Dust, birbirinden farklı mekânları, zamanları ve karakterleri bir araya getiren ilginç bir film. Hem günümüz New York’unda, hem Osmanlı egemenliği altındaki Makedonya’da geçiyor. Üstelik bir "kovboy filmi"… Osmanlı egemenliği altındaki Makedonya’da kovboyların, Osmanlılarla mücadele etmesini izlemek gerçekten ilginçti. Bu yazı, bir film tanıtım yazısı olmayacağı için, filmi uzun uzun anlatmayacağım.
Filmle ilgili anlatmak istediğim şey, filmdeki Osmanlı’nın, birçok açıdan bizim tanıdığımız / bize öğretilen Osmanlı’dan çok farklı bir Osmanlı olduğu. Köyleri basan, genç kadınları kaçıran, direnişçilerin kafalarını kesip direklerin üstünde bu kafaları teşhir eden, gaddar, acımasız bir yönetim olarak gösteriliyor Osmanlı. Öyle ki Osmanlı askerlerini görenler kapısını bacasını kapatıp gizlenmekte buluyor çareyi.

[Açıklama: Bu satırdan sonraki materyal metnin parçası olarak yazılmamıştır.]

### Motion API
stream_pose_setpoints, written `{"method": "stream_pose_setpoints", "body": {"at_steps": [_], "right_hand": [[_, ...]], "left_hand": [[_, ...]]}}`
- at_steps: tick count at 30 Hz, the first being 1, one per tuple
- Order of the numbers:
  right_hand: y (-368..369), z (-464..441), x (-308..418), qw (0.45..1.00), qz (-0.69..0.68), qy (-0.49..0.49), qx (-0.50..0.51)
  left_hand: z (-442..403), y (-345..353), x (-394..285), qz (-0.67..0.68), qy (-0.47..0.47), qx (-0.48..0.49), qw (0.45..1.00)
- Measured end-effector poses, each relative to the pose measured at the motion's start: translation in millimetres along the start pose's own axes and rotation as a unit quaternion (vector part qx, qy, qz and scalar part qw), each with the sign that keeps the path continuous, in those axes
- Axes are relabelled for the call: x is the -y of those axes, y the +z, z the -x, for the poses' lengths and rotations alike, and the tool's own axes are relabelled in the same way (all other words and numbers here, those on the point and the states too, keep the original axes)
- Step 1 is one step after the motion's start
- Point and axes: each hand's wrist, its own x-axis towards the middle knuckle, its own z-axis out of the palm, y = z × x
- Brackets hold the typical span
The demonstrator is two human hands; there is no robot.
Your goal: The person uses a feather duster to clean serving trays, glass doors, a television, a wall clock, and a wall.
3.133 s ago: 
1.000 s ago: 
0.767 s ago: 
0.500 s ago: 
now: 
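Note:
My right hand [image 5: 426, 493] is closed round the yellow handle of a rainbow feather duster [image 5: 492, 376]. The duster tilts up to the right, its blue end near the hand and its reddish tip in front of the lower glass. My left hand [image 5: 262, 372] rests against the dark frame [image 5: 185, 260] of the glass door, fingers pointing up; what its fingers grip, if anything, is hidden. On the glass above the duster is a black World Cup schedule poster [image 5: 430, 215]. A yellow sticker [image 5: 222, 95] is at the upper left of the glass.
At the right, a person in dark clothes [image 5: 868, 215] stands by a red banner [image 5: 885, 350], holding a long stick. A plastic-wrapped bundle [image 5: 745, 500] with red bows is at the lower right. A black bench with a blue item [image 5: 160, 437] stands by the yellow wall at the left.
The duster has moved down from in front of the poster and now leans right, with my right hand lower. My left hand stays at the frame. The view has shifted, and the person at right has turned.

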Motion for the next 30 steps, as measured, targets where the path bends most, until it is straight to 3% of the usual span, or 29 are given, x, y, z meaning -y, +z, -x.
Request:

Bu filmi, bir Makedonyalı ve bir Romanyalı arkadaşla seyrettik. Tabii, film Osmanlı tarihini yorumlayan bir film olunca, ister istemez onlara, Osmanlı’nın onlar için ne ifade ettiğini sorma gereği duydum. Daha doğrusu, Osmanlı’yı nasıl tanıyorlardı; Osmanlı onlara nasıl öğretiliyordu?
Makedonya’daki Osmanlı
Makedonyalı arkadaşımın söylediği ilk şey "Tabii ki kötü," oldu. Makedonya, Osmanlı egemenliği altında 500 yıl kalmıştı ve bütün bu süreç boyunca, Makedonlar büyük acılar çekmişti. Özellikle 19. yy.daki ayrılıkçı hareketler Osmanlılar tarafından korkunç bir biçimde bastırılıyor ve bu durum halkta büyük korkulara sebep oluyordu. Dust da zaten bu döneme ışık tutuyor.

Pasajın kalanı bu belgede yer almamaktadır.